The foregoing summary is illustrative only and is not intended to be in any way limiting. In addition to the illustrative aspects, embodiments, and features described above, further aspects, embodiments, and features will become apparent by reference to the drawings and the following detailed description.
The accompanying drawings, which are incorporated in and constitute a part of this disclosure, illustrate exemplary embodiments and, together with the description, serve to explain the disclosed principles. Some embodiments of system and/or methods in accordance with embodiments of the present subject matter are now described, by way of example only, and with reference to the accompanying figures, in which:
It should be appreciated by those skilled in the art that any block diagram herein represent conceptual views of the illustrative system embodying the principles of the present subject matter. Similarly, it will be appreciated that any flowcharts, flow diagrams, state transition diagrams, pseudo code, and the like represent various processes which may be substantially represented in computer readable medium and executed by a computer or processor, whether or not such computer or processor is explicitly shown.

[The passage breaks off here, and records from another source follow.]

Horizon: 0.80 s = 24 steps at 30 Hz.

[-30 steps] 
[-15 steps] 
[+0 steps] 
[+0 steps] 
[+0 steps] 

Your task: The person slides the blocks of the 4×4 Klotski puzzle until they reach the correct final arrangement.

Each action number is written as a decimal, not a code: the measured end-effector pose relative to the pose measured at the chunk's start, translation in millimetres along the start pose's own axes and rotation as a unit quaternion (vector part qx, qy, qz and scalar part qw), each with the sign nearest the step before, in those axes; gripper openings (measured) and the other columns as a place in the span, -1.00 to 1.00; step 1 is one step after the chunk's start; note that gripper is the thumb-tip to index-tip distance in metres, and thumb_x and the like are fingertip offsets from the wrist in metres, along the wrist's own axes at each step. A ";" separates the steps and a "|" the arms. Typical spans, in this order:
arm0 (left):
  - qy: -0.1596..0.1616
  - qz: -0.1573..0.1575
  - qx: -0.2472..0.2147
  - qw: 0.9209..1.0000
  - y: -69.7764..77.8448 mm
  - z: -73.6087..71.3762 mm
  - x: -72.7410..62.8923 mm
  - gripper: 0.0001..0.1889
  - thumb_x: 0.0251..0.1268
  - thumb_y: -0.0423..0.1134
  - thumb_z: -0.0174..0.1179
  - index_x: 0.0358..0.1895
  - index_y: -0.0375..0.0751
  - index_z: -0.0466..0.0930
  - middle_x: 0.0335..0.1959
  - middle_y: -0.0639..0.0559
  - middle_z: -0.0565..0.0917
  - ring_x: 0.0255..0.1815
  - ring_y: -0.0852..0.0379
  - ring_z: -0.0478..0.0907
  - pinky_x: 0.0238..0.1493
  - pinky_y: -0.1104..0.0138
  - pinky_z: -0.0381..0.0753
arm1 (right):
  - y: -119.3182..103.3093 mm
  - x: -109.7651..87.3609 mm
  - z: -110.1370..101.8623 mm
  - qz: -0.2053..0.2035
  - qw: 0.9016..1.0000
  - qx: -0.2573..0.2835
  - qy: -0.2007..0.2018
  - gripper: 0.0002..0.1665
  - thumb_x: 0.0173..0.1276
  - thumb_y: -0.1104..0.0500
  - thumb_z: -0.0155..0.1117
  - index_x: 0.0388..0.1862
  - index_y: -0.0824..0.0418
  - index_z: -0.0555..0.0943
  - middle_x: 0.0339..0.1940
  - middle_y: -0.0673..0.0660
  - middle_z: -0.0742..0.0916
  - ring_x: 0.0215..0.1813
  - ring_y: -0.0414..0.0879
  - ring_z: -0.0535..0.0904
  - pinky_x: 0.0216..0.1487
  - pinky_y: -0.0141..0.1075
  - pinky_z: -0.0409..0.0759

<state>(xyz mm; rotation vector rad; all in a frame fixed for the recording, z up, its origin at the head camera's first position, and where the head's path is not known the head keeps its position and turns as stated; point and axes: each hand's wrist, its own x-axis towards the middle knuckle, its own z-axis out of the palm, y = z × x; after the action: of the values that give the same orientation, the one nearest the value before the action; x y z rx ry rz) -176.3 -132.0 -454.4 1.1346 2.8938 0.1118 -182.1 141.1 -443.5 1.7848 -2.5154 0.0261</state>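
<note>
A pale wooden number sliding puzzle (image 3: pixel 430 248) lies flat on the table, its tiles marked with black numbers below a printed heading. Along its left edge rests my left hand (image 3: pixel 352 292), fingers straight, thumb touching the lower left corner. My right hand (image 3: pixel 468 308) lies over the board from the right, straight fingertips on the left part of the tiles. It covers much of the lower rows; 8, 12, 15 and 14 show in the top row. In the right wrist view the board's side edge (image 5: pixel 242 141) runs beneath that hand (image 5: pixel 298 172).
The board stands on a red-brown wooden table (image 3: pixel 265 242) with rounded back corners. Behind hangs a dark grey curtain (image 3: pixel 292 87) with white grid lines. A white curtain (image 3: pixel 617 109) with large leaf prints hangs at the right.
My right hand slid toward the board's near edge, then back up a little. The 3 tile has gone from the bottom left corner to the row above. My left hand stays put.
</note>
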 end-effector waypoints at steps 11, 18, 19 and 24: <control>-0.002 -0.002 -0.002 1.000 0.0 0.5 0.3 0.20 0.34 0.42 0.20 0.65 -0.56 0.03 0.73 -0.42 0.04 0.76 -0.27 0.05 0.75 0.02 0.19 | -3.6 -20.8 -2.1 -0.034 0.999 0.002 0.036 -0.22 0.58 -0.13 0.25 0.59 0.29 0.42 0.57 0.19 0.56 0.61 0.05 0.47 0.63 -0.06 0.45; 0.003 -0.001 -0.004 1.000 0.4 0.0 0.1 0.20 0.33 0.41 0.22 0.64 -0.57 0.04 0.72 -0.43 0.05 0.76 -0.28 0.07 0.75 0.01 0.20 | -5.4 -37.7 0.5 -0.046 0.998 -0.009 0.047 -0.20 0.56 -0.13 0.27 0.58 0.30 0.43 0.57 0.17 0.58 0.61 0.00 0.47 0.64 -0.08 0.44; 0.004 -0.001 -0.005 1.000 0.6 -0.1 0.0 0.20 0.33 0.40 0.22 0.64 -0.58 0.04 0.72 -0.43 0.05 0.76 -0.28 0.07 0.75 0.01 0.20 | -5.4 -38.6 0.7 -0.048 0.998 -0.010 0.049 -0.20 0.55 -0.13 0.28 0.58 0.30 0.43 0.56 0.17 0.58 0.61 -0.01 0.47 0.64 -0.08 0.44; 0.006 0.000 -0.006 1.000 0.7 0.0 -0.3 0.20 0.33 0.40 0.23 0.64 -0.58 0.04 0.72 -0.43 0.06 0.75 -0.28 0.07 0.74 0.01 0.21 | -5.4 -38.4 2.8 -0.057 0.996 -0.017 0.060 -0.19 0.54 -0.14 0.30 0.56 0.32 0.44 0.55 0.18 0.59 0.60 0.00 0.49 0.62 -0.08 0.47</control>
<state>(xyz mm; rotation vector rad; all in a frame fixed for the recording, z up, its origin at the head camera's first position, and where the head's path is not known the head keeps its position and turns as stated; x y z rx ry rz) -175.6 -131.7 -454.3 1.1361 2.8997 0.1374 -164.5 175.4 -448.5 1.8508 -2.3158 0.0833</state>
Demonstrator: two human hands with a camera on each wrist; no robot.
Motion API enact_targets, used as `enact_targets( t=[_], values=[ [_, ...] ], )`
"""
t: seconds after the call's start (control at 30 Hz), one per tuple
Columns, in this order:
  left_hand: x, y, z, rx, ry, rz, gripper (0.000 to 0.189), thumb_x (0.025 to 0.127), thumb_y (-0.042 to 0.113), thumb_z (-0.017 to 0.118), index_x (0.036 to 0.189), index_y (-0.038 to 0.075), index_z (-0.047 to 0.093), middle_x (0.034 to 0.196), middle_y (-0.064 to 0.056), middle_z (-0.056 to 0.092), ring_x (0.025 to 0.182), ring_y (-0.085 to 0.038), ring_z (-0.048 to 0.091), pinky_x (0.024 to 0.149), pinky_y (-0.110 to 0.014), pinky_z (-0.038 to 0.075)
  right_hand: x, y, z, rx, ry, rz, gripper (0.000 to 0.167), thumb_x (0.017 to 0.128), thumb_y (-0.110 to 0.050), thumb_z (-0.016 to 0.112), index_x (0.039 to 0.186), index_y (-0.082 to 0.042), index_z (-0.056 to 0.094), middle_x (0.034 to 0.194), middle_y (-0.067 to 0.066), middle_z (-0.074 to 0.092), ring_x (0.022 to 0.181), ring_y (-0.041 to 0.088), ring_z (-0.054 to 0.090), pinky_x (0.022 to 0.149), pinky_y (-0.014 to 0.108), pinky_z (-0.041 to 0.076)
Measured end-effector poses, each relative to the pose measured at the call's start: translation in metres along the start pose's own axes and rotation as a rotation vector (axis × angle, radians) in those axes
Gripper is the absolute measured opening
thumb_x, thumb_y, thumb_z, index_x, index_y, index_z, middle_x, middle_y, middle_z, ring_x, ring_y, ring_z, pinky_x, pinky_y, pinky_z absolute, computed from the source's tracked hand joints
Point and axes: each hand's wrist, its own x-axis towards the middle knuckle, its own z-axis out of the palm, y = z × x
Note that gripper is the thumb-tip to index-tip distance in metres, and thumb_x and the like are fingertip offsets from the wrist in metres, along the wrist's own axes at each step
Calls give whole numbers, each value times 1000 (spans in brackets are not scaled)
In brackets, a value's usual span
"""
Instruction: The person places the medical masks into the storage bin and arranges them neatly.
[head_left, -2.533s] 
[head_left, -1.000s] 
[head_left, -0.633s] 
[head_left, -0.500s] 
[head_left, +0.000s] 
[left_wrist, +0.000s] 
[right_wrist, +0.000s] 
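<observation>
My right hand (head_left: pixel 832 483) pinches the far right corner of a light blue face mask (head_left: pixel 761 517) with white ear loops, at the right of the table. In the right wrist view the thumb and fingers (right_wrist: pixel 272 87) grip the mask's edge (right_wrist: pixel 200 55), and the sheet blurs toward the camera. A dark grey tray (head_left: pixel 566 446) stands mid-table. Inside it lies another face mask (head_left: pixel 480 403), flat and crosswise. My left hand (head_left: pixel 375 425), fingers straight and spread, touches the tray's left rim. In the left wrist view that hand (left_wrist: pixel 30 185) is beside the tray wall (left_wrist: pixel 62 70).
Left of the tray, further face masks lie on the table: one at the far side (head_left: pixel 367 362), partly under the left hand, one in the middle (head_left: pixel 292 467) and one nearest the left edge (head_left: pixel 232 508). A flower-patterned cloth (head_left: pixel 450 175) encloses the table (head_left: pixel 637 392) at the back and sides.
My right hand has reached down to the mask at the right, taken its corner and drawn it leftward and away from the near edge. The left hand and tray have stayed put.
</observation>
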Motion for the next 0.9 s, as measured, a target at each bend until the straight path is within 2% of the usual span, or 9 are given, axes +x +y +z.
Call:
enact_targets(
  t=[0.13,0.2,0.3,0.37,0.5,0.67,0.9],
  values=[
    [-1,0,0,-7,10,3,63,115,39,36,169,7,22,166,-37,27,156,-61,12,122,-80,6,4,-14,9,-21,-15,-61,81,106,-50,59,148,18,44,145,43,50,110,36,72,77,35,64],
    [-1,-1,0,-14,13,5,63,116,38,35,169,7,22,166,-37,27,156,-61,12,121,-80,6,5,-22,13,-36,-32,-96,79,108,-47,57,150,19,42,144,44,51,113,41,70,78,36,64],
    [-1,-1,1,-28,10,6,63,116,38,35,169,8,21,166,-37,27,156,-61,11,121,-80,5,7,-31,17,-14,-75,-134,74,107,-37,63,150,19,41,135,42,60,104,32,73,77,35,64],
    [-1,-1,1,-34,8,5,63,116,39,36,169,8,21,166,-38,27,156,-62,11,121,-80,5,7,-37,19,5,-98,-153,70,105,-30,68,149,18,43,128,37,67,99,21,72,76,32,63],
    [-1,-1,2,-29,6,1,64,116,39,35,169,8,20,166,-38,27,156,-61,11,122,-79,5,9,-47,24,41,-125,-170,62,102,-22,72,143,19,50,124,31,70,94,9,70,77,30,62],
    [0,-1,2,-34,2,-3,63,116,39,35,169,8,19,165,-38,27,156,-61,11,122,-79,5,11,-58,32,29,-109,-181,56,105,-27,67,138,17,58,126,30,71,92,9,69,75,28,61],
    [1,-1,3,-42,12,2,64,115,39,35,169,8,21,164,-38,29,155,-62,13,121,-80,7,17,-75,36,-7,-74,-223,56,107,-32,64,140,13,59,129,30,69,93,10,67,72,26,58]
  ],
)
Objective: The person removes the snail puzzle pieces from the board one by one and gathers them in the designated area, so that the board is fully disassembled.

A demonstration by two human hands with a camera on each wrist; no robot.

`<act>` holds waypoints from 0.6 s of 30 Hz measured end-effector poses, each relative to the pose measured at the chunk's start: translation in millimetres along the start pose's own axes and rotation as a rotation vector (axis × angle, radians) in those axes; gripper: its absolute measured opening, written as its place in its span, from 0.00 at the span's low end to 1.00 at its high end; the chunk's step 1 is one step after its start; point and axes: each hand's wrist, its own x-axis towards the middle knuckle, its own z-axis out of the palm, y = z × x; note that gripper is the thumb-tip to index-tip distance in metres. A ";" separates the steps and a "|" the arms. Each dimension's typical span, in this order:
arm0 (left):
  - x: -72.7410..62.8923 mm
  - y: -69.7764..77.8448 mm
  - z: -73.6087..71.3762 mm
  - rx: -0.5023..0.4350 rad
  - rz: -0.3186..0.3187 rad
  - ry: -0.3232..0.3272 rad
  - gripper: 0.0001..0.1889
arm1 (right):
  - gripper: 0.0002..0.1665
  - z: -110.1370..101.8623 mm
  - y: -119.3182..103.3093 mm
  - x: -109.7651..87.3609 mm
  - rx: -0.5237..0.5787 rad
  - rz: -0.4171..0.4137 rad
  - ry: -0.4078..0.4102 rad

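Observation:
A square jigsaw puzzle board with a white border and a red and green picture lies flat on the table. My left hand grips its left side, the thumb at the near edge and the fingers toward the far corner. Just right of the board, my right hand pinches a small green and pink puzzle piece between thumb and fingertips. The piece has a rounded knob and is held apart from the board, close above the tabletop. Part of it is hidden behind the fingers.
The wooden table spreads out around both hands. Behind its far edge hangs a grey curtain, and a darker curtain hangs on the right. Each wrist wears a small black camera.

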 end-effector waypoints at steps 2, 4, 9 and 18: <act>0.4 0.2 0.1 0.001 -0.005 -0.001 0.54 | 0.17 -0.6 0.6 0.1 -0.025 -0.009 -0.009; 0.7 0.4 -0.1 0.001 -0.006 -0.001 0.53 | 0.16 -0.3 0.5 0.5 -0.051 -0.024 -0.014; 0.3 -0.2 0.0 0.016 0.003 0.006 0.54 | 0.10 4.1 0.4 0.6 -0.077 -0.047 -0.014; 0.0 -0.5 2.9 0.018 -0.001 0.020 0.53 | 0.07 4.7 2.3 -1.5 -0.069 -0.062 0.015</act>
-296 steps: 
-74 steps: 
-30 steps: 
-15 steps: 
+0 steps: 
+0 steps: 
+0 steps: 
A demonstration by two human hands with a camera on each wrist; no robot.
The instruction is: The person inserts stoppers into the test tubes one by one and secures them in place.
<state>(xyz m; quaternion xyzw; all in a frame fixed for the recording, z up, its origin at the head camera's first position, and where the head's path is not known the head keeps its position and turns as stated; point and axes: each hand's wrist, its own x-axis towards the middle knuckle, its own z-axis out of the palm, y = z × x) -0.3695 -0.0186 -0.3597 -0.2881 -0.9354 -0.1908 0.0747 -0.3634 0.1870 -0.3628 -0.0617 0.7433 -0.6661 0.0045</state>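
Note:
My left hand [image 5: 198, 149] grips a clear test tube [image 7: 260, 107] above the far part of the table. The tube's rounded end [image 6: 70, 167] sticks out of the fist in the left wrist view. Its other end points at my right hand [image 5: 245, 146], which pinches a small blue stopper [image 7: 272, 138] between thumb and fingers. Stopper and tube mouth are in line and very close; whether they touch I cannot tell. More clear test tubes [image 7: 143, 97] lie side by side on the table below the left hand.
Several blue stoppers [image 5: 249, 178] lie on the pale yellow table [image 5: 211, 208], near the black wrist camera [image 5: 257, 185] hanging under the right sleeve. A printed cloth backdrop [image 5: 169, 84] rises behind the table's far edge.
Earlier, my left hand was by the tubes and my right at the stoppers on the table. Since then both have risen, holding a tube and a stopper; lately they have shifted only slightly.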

In the present document, the word “exemplary” is used herein to mean “serving as an example, instance, or illustration.” Any embodiment or implementation of the present subject matter described herein as “exemplary” is not necessarily to be construed as preferred or advantageous over other embodiments.
While the disclosure is susceptible to various modifications and alternative forms, specific embodiment thereof has been shown by way of example in the drawings and will be described in detail below. It should be understood, however that it is not intended to limit the disclosure to the particular form disclosed, but on the contrary, the disclosure is to cover all modifications, equivalents, and alternatives falling within the spirit and the scope of the disclosure.
The terms “comprise(s)”, “comprising”, “include(s)”, or any other variations thereof, are intended to cover a non-exclusive inclusion, such that a setup, device, apparatus, system, or method that comprises a list of components or steps does not include only those components or steps but may include other components or steps not expressly listed or inherent to such setup or device or apparatus or system or method. In other words, one or more elements in a device or system or apparatus proceeded by “comprises . . . a” does not, without more constraints, preclude the existence of other elements or additional elements in the system.
The terms like “at least one” and “one or more” may be used interchangeably or in combination throughout the description.
In the following detailed description of the embodiments of the disclosure, reference is made to the accompanying drawings that form a part hereof, and in which are shown specific embodiments in which the disclosure may be practiced. These embodiments are described in sufficient detail to enable those skilled in the art to practice the disclosure, and it is to be understood that other embodiments may be utilized and that changes may be made without departing from the scope of the present disclosure. The following description is, therefore, not to be taken in a limiting sense. In the following description, well known functions or constructions are not described in detail since they would obscure the description with unnecessary detail.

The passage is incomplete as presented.